He knew what money was, Mr. deasy said. He made money. A poet but an Englishman too. Do you know what is the pride of the Engish? Do you know what is the proudest word you will ever hear from an Englishman's mouth?
The seas' ruler. His seacold eyes looked on the empty bay; history is to blame; on me and on my words, unhating."
Joyce (_Portrait....)

"Halts by me that footfall;
Is my gloom , after all,
Shade of his hand , outstretched
caressingly?
'Ah fondest , blindest, weakest, I am he whom thou seekest!
Thou dravest love from thee who dravest me.'"

Francis Thompson
"The Hound of Heaven" :o

AbdoRinbo
09-08-2003, 01:45 PM
Isn't that Joyce quote from the 'Nestor' episode of Ulysses? You wrote 'Portrait . . .' underneath it, and I just don't know why.

ryokan
09-08-2003, 07:38 PM
:o Apolgies, but that passage is also to be found in the mid of _Portrait of the Artist as a Young Man_. don't recall the exact page # now. Tis direct from the _Viking Portable James Joyce_ ('77) the only reference book I've available here while attending to my aged mother. My whole library is packed and stored far away. I had to pack light coming here, so - few books.

tree
09-09-2003, 05:58 AM
Was this man rather strange as i heard one day?

ryokan
09-09-2003, 08:53 AM
:o "People are strange when you're a stranger; faces look ugly when you're alone. Women seem wicked when you're unwanted; streets are uneven, when you're down"
-Jim Morrison

tree
09-09-2003, 09:11 AM
it is so...sad.
Do you know it?

AbdoRinbo
09-09-2003, 10:34 AM
Ryoken:

I think you've confused the conversation between Stephen and the instructor at Belvedere in A Portrait of the Arist as a Young Man with the conversation between Stephen and Mr. Deasy in Ulysses that you've quoted above.

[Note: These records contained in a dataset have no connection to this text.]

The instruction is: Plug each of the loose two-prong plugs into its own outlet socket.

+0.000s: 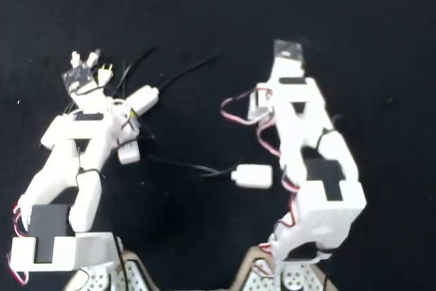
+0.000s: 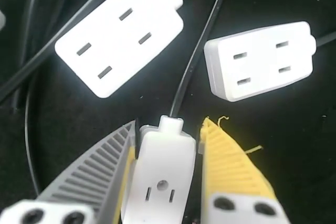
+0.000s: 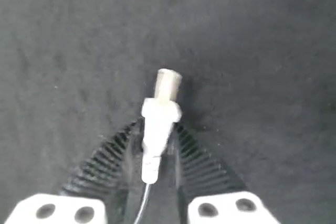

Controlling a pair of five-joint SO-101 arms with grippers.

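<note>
On the black surface (image 1: pixel 381 66), no plug is seated yet. The left pincer (image 2: pixel 169 129) pinches a white cord-end connector (image 2: pixel 160 177) whose face shows two slits and a round hole. Just beyond it lie a first outlet block (image 2: pixel 119 35) and a second outlet block (image 2: pixel 260 61), apart from each other, with every slot bare. The right pincer (image 3: pixel 157 127) pinches a white plug (image 3: pixel 160 114) by its body, prongs pointing away, over bare cloth. A third white block (image 1: pixel 252 176), probably another outlet, lies between the arms. Judged early: both grasps are made, every insertion is left, and the plug needs carrying to a socket.
</note>
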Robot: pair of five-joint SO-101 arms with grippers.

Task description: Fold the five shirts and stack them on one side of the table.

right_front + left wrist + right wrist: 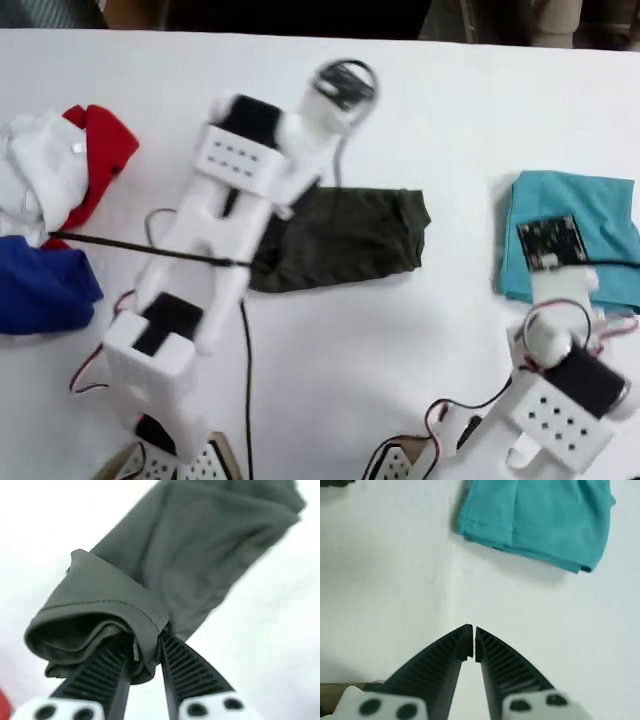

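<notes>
Far left edge of the tabletop [450, 130] there's a crumpled heap of three shirts. One white shirt [35, 165], one red shirt [105, 150] bunched right against it, and one blue shirt [40, 285] touching them on the side nearer the arm bases. All three are just wadded up.

Next over is the left arm, stretched across the middle. The left pincer [146, 645] is clamped on the green shirt [200, 545]. Both fingers pinch a rolled-over hem, and cloth bulges out around the tips. That shirt lies mid-tabletop, doubled over into a rough rectangle and a bit wrinkly. In the high view its left end is tucked under the arm.

Then the right pincer [473, 632]. Its fingers are together with only a hairline slit at the tips, nothing in it, and bare tabletop under it. Can't tell if it touches the surface.

The teal shirt [545, 520] lies a little past those tips, near but apart. It sits at the right edge, folded flat into a neat-ish square with the layered edges showing. In the high view the right arm's wrist overlaps its near corner.

Count: five shirts, one of each colour, and two pincers.
</notes>
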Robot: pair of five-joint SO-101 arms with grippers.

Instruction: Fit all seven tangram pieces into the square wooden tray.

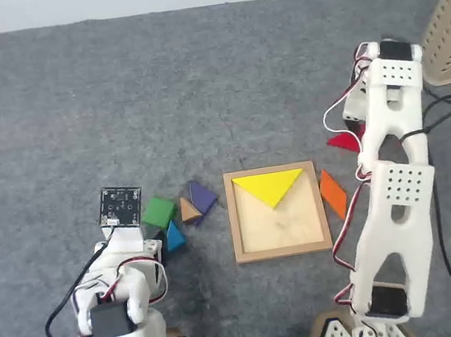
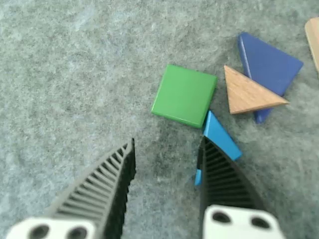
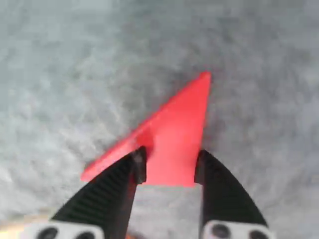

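Note:
The square wooden tray point(image 1: 236, 217) lies on the grey carpet with a yellow triangle point(image 1: 269, 186) in its far part. An orange parallelogram point(image 1: 333, 192) rests just right of the tray. My right gripper point(image 3: 170, 159) is shut on a red triangle point(image 3: 172, 129), which shows beside the right arm point(image 1: 343, 141), right of the tray and farther back. Left of the tray lie a green square point(image 2: 184, 94), a light blue triangle point(image 2: 222, 139), a wood-coloured triangle point(image 2: 246, 92) and a dark blue triangle point(image 2: 269, 62). My left gripper point(image 2: 167, 149) stands open over carpet, one finger against the light blue triangle.
A beige perforated block point(image 1: 450, 31) stands at the far right edge. The right arm point(image 1: 395, 196) stretches along the tray's right side. Open carpet lies beyond the tray and to the far left.

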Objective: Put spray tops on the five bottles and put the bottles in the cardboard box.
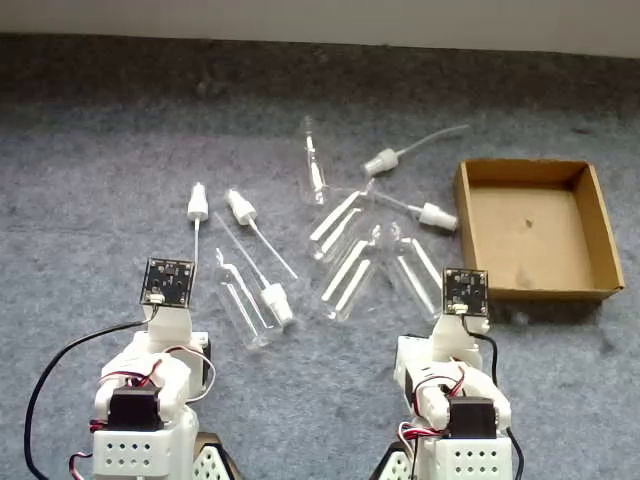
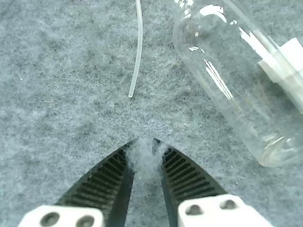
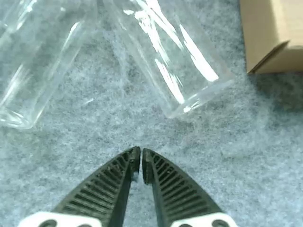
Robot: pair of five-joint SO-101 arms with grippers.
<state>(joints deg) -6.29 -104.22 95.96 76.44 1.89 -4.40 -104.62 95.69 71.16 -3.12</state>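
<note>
Nearest, both arms sit at the near edge of the bench (image 1: 90, 150). The left pincer (image 2: 144, 142) is clenched almost tip to tip on nothing, low over the grey felt. The right pincer (image 3: 141, 150) is likewise clenched and empty. No bottle wears a top and nothing lies in the box, so the step in hand, I judge, is the first pick-up.

Just beyond the left pincer a clear bottle (image 2: 227, 80) lies on its side with a white spray top (image 2: 284, 66) resting across it. The loose end of a thin dip tube (image 2: 137, 47) lies beside it. Just beyond the right pincer lie a nearer bottle (image 3: 175, 61), what looks like its base turned toward the pincer, and a second bottle (image 3: 38, 61). The corner of the cardboard box (image 3: 270, 33) is close by.

To do this well, each pincer should release wide before it descends. The round, smooth walls will likely roll, so a bottle is best gripped squarely across its body, neck left free. One arm can steady it while the other lifts a top by its head, never by the limp tube, and threads the tube into the neck first.

Farther off, the farthest bottle (image 1: 313, 170) and two more spray tops (image 1: 382, 162) lie mid-bench. They look better left for later.
</note>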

I like that Morrison quote though (somehow I had imagined you were a Doors fan). You know I think I'm beginning to like you; 'strange' indeed. Why don't you tell me a little bit about yourself.

Munro
09-10-2003, 01:28 AM
:o Apolgies, but that passage is also to be found in the mid of _Portrait of the Artist as a Young Man_. don't recall the exact page # now. Tis direct from the _Viking Portable James Joyce_ ('77) the only reference book I've available here while attending to my aged mother. My whole library is packed and stored far away. I had to pack light coming here, so - few books.

I don't remember that passage at all from A Portrait of an Artist as a Young Man, and I read it very recently.

Myesss, pack light coming to where exactly? Perhaps you are on some sort of pilgrimage. An artistic journey, enriching the soul... You are quite strange now that I think about it (consider it a compliment).

AbdoRinbo
09-16-2003, 09:38 PM
I guess ryoken disappeared. I'll miss him.

Goodnight, sweet prince.

Munro
09-18-2003, 01:00 AM
My theory: Ryokan was a vampire. And...*sniff*...*sob*...THEY GOT HIM! THEY DROVE A STAKE RIGHT THROUGH HIS HEART! Oh, the cruelty. Poor, poor Ryokan.

Ryokan, we had a lot of good times. I'm gonna miss ya, buddy.

-In Memoriam-
Our Friend, Ryokan

AbdoRinbo
09-18-2003, 02:12 PM
I thought vampires were noctural. Ryoken posted mostly during the day . . .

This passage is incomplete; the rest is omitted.